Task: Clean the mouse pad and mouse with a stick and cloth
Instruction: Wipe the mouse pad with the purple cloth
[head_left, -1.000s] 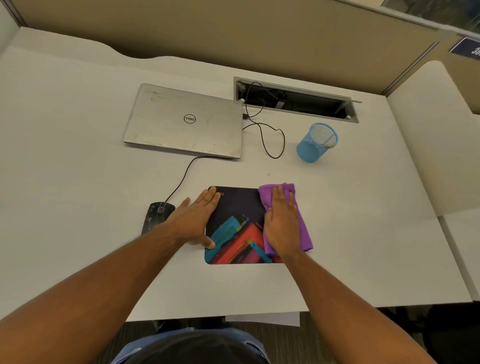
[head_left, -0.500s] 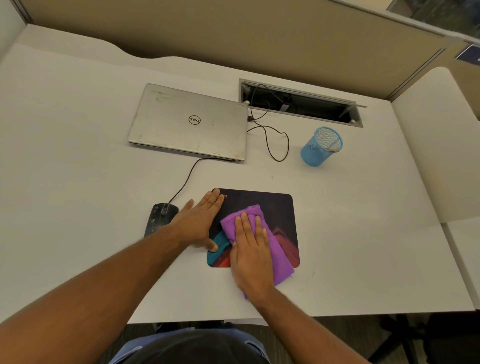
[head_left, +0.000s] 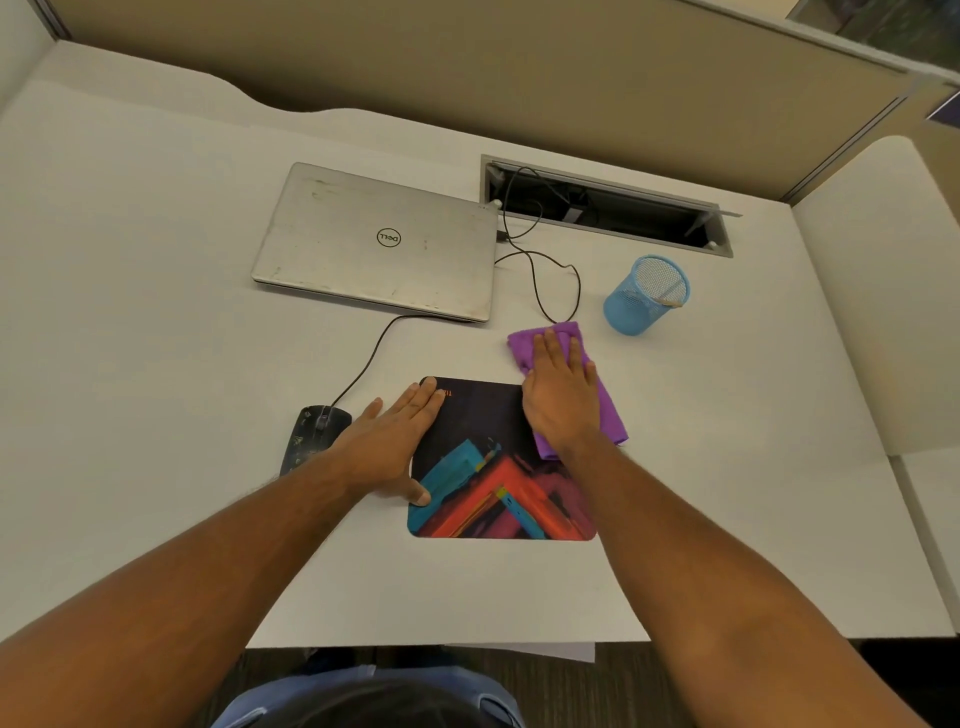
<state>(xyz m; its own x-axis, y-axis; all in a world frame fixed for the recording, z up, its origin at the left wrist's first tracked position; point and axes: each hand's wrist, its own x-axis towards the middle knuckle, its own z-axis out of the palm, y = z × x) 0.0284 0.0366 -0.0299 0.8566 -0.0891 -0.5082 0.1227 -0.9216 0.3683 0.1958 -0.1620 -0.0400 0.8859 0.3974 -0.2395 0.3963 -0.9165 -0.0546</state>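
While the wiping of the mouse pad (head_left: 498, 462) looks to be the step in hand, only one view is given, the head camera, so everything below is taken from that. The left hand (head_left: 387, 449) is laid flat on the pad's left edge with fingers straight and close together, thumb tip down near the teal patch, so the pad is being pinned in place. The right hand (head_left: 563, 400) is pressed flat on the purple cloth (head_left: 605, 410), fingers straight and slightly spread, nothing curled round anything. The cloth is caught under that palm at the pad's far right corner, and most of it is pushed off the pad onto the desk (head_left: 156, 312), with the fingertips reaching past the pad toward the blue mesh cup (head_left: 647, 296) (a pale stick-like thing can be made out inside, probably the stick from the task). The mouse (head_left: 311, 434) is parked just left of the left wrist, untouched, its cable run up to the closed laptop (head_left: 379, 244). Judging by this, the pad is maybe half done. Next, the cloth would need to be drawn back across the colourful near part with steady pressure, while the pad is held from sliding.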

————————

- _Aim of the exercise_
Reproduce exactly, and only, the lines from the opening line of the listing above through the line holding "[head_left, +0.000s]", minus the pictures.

- _Response_
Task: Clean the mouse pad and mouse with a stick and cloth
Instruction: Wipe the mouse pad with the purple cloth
[head_left, -1.000s] 
[head_left, -0.500s] 
[head_left, +0.000s] 

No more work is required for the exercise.